From the listing below, copy each line where "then" occurs.

*** Available data ***

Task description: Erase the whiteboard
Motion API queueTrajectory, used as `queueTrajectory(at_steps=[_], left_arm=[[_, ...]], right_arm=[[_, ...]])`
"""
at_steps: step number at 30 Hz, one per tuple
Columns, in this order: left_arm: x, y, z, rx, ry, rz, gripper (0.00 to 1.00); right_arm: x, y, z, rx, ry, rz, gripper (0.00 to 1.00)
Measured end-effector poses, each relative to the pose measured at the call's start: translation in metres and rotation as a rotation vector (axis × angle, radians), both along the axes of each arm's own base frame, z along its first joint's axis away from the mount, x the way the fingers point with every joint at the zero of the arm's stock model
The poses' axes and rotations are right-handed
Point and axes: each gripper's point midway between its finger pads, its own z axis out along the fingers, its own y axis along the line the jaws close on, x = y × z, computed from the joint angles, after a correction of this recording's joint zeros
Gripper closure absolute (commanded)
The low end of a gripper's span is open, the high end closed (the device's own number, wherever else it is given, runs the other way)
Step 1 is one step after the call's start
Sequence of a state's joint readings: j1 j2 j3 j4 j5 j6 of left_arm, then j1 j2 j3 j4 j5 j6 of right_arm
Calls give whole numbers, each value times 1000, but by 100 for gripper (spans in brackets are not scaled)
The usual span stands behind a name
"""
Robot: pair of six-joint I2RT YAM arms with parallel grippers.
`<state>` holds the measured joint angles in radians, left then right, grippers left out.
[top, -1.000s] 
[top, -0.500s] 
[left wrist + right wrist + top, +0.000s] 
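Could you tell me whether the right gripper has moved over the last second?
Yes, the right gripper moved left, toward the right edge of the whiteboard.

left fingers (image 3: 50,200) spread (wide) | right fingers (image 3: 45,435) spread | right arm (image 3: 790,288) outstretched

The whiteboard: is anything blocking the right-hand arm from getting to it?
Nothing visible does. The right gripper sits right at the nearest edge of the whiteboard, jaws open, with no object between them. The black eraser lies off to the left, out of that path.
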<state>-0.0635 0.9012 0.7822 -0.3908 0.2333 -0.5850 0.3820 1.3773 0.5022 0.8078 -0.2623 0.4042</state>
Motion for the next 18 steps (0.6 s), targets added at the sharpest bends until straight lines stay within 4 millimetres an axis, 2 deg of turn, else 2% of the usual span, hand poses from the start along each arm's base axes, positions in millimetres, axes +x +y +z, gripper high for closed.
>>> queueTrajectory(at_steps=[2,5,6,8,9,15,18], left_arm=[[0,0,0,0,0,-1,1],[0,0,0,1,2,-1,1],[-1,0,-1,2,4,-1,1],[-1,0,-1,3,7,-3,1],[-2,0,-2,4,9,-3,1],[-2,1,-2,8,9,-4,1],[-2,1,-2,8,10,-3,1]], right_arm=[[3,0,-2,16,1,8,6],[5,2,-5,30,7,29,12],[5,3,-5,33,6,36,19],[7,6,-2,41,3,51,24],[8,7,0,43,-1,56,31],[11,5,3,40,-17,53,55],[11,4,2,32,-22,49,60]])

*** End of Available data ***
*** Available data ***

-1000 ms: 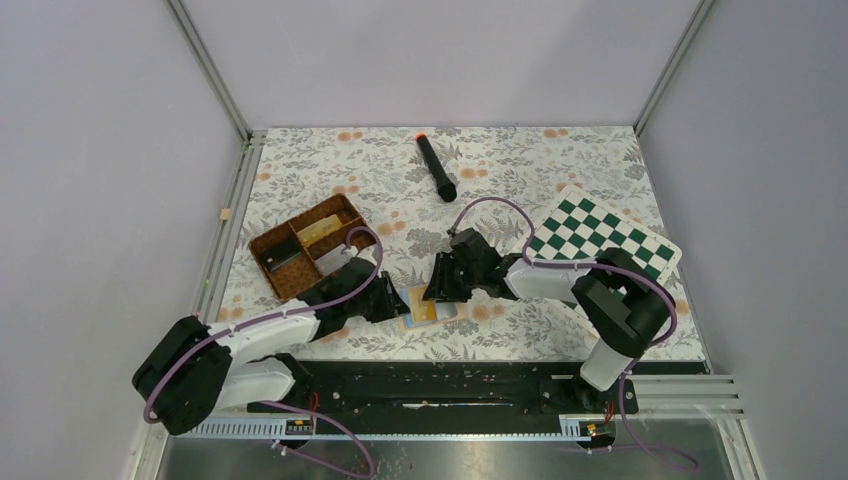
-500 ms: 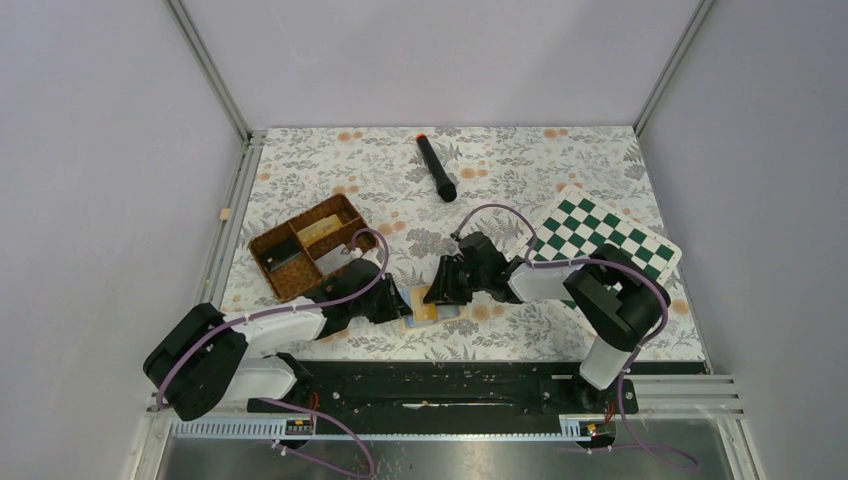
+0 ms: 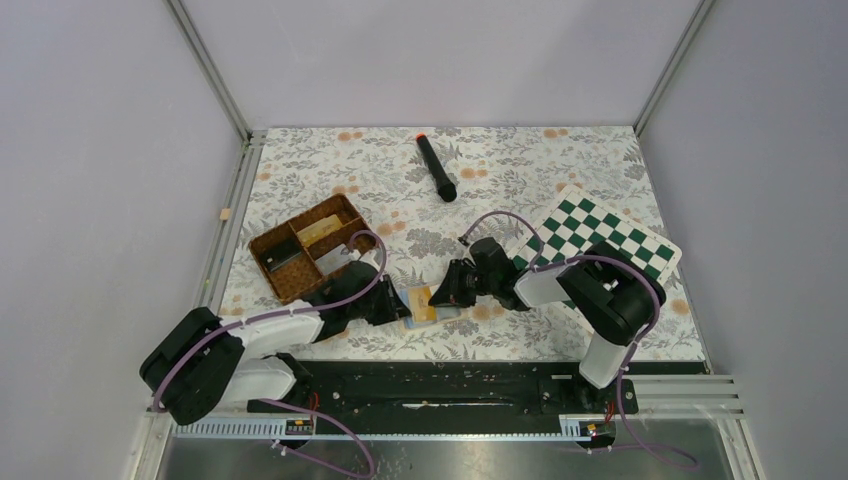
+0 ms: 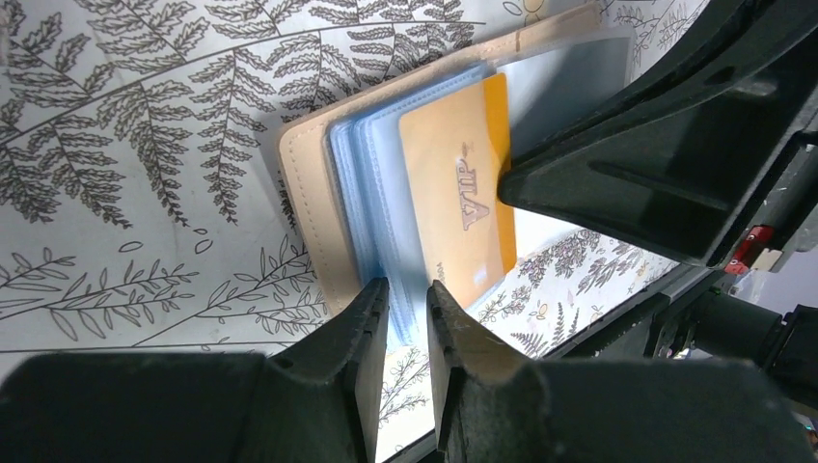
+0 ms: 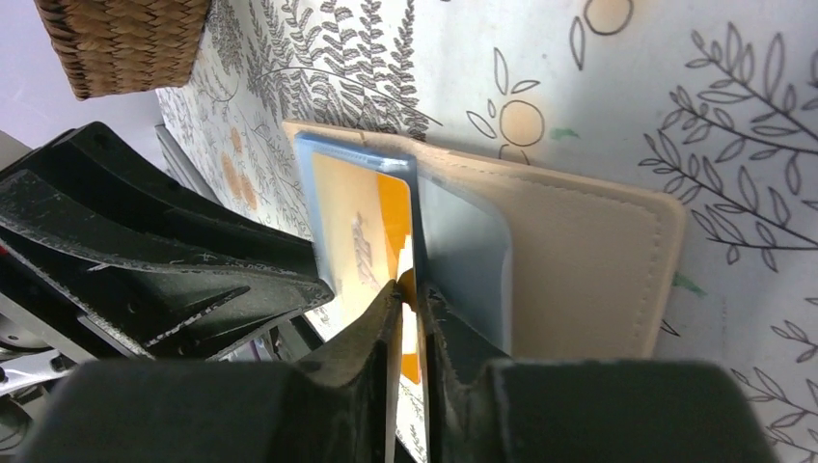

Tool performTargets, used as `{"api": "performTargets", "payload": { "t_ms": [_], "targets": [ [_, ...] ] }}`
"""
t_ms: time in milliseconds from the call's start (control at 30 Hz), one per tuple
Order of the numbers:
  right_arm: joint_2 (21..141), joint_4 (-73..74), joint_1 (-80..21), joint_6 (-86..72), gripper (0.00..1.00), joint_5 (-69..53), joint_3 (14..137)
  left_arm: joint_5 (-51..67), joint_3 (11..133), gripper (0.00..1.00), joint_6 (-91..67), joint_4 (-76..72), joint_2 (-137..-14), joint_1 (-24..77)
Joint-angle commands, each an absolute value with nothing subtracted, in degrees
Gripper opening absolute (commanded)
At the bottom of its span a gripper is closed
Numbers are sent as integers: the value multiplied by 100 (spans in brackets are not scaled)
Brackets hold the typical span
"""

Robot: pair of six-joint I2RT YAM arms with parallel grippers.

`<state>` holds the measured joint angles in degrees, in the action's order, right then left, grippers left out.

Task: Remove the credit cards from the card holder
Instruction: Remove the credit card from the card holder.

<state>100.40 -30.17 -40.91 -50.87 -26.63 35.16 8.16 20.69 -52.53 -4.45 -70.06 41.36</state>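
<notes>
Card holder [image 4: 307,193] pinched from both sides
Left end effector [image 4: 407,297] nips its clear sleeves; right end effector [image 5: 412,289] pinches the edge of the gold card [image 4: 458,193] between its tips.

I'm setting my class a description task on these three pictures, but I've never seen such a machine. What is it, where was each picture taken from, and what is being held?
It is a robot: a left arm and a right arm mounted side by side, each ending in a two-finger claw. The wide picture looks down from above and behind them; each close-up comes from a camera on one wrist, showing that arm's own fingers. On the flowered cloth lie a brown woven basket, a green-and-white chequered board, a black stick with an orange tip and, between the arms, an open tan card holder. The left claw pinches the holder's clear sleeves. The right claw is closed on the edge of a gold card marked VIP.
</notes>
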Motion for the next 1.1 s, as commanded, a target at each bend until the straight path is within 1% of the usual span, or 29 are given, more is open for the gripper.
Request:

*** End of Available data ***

> Result for this task:
Sequence of a state's joint readings: j1 j2 j3 j4 j5 j6 of left_arm, then j1 j2 j3 j4 j5 j6 of right_arm
`<state>` holds the measured joint angles in radians, left then right, grippers left out.
`<state>` holds the measured joint angles in degrees, in the action's order, right then left, grippers left out.

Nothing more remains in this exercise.